Guidelines for Debugging

The following guidelines provide several techniques for debugging code.

Required

  • Learn to use debugging tools.

    You must understand and master debugging tools. For more information, see Debugging in Visual Studio.

  • Know where your symbols are archived.

    Symbols for every product must be archived on symbol servers. You just need to know where to find these servers. For more information, see "How to Use the Microsoft Symbol Server" in the MSDN Library.

  • Study and resolve bugs that hang processes.

    To users, an application that stops responding (hangs) is as bad as a crash. Either way, users lose work and must start over. However, hangs have been thought of as being much harder to study and resolve. That is no longer true for a large percentage of process hangs. Use the latest tools and techniques for solving these problems. For more information, see "How to Troubleshoot Program Faults with Dr. Watson" in the MSDN Library.

  • Know how to debug a minidump.

    Most testers and customers will crash your code without the benefit of an attached debugger. If you cannot reproduce the issue easily then all that you will have is a minidump. Learning to debug by using a minidump is essential. For more information, see "Minidump Files" in the MSDN Library.

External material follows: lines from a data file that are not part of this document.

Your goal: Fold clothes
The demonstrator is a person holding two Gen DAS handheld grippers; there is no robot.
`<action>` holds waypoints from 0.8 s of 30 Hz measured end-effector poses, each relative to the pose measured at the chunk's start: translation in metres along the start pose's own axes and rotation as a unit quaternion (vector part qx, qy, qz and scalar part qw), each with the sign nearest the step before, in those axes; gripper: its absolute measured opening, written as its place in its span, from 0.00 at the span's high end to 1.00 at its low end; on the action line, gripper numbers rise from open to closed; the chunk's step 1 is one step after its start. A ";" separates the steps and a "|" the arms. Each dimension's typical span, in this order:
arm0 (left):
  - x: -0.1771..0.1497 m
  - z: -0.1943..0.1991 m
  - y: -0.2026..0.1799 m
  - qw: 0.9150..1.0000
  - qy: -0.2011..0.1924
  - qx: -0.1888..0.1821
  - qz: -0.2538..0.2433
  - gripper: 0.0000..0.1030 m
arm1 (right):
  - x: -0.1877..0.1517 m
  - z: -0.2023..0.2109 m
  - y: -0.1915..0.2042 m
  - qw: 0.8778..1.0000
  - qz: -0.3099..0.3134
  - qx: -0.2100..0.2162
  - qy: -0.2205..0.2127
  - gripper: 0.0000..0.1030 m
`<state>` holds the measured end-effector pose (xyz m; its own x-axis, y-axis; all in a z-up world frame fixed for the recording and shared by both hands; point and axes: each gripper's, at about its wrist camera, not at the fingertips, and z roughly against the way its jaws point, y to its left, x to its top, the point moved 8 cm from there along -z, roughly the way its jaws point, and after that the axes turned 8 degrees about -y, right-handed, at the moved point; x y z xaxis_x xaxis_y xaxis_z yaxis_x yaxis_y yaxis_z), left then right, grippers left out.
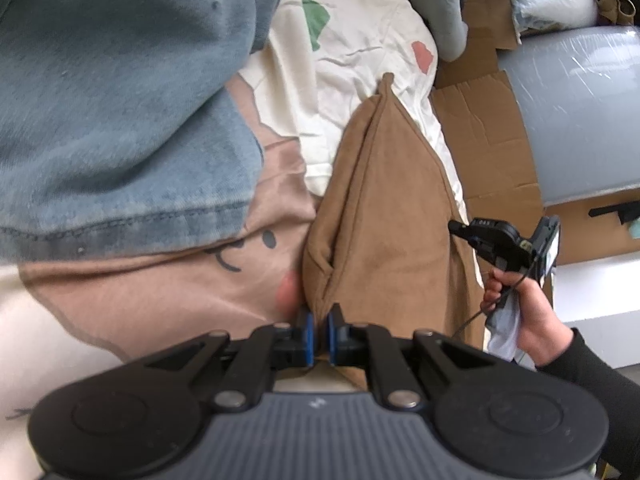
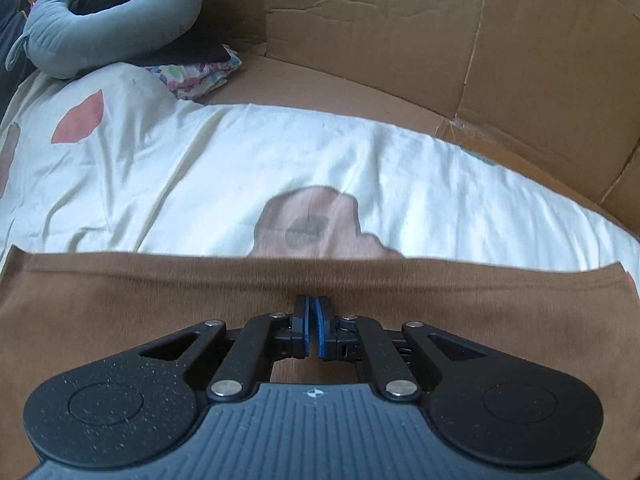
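A brown garment (image 1: 384,208) lies on the patterned white bed sheet (image 1: 352,60), with its near end lifted into a ridge. My left gripper (image 1: 319,320) is shut on that near end, with a fold of cloth pinched between the blue pads. Further right, a hand (image 1: 532,320) holds my right gripper (image 1: 454,226) at the garment's right edge. In the right wrist view the right gripper (image 2: 313,306) hovers low over the flat brown garment (image 2: 160,320), jaws shut and nothing visible between the pads. The garment's far hem runs straight across the sheet (image 2: 280,152).
A blue denim garment (image 1: 120,120) fills the upper left. Flattened cardboard (image 1: 492,152) and a plastic-wrapped grey cushion (image 1: 580,112) lie right of the bed. A grey neck pillow (image 2: 112,28), a folded colourful cloth (image 2: 200,74) and a cardboard wall (image 2: 400,40) sit beyond the sheet.
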<state>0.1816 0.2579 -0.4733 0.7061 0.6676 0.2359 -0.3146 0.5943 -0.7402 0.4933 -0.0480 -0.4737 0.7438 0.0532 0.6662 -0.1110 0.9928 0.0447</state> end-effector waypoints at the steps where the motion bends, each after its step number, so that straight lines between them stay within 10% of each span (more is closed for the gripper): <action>1: 0.000 0.000 0.000 1.000 0.001 0.000 -0.002 0.93 | 0.003 0.000 -0.001 1.000 0.000 0.002 0.000 0.89; 5: 0.004 0.002 -0.004 1.000 0.003 -0.007 -0.007 0.93 | 0.024 0.021 -0.006 1.000 0.006 0.015 -0.015 0.51; 24: 0.025 0.019 -0.068 0.998 0.014 -0.051 -0.032 0.93 | -0.043 0.197 0.033 0.992 0.069 0.099 -0.021 0.40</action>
<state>0.2082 0.2427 -0.4053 0.7405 0.6161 0.2683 -0.2035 0.5861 -0.7843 0.3280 -0.0390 -0.3540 0.6848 0.1786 0.7065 -0.3406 0.9355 0.0937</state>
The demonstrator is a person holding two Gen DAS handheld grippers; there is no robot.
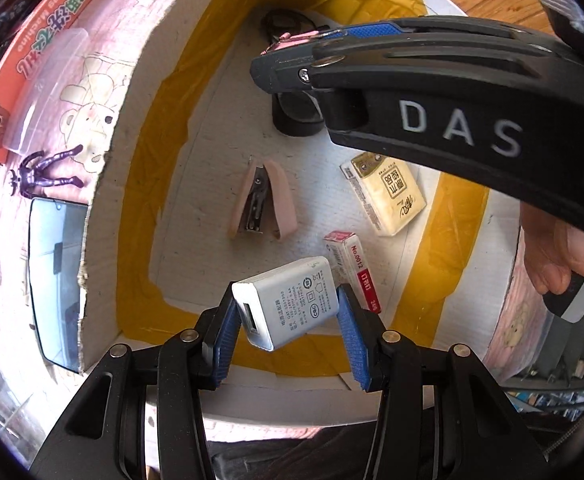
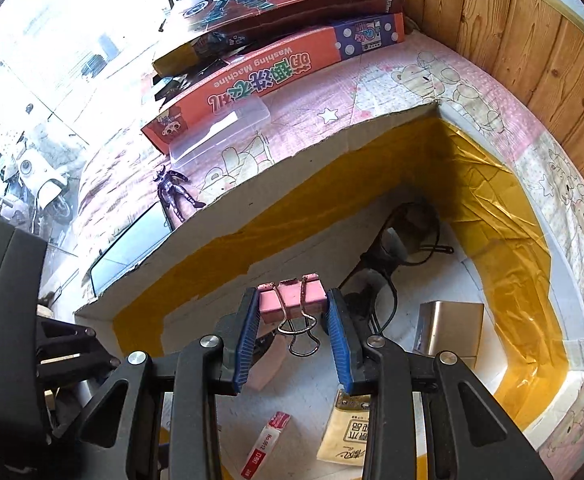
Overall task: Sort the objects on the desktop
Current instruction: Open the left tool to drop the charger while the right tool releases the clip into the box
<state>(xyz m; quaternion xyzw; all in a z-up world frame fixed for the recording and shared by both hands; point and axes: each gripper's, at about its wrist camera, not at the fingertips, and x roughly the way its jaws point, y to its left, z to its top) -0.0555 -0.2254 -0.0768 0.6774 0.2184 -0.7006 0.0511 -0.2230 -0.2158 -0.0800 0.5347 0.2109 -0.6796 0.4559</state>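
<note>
We've got the left hand-held gripper point(image 1: 288, 316) clamped on a white charger point(image 1: 288, 304) and the right one point(image 2: 292, 312) pinching a pink clip point(image 2: 292, 300), both over the taped box point(image 2: 492, 208) on a pink-clothed counter point(image 2: 372, 80).

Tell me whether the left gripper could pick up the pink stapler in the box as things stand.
Probably not yet: the left gripper is shut on the white charger, so its jaws are occupied. The pink stapler itself lies uncovered on the box floor, nothing on top.
</note>
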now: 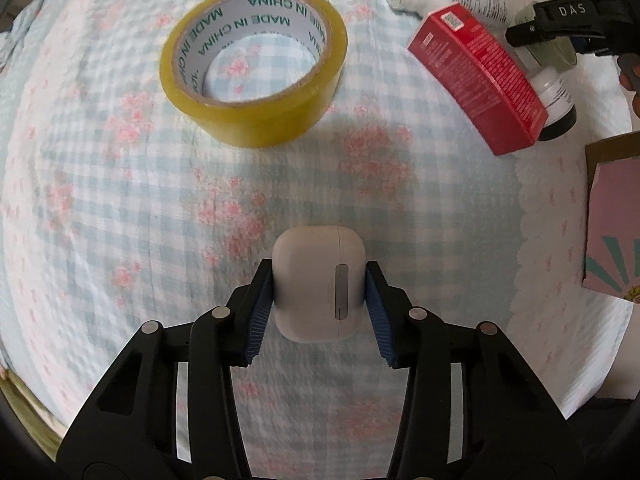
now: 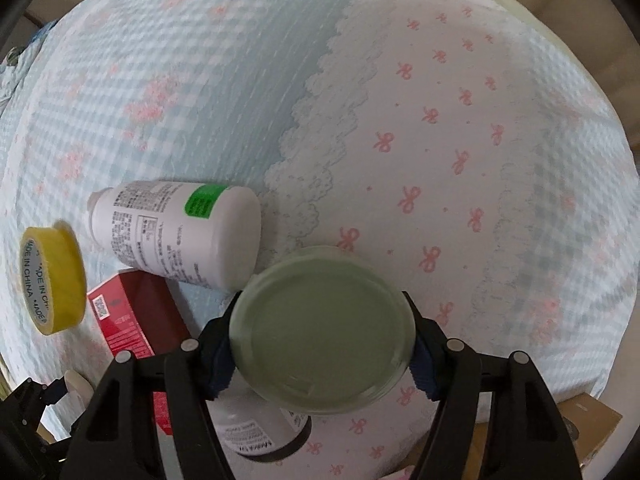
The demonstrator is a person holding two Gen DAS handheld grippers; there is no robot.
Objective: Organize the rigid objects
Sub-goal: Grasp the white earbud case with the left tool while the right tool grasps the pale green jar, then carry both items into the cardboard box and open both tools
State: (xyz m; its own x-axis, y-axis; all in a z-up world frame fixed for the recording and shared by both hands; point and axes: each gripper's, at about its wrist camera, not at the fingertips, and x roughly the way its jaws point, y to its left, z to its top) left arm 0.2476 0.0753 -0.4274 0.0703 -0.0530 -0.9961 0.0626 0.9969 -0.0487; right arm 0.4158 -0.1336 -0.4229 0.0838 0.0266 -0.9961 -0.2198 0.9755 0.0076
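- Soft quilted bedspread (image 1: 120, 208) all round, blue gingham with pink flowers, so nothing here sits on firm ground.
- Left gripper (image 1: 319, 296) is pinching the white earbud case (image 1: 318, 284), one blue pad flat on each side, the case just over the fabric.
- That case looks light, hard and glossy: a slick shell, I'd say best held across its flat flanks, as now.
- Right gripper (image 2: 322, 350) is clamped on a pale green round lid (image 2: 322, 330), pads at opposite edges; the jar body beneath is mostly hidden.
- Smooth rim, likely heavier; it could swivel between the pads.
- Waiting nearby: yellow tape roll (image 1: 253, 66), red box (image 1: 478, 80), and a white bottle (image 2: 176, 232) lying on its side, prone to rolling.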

  • Know how to recover a corrupted stack.

    Recovering a corrupted stack is complex, but recovering it is essential because so many real-world failures have stacks that seem incomprehensible. For more information, see "Troubleshooting Common Problems with Applications: Debugging in the Real World" in the MSDN Library.

Avoid

  • Assume test will find all the bugs.

    Test will never be able to find all the bugs. It is not possible. Code is too complex. Even if test could find all the bugs, you would never have time to fix all of them. The right thing to do is to design your product so that bugs are not in the product from the start. Save yourself the trouble of fixing them later. You must take responsibility for the quality of your code. The test team just verifies the quality of your code. Do not depend on testers to clean up your mess.

  • Know how to debug multithreaded applications.

    Introducing threads to a program can cause it to fail in new ways. Everything that you do in a single-threaded environment to help debug applications become more important as the number of threads increases. For example, you might not always catch the error at the point it occurs. Usually the error is caught later, possibly in another thread. In these situations, you cannot even walk back up the call stack to find the problem; the error was in another thread, with another stack. Being as proactive as possible will help the debugging process in general.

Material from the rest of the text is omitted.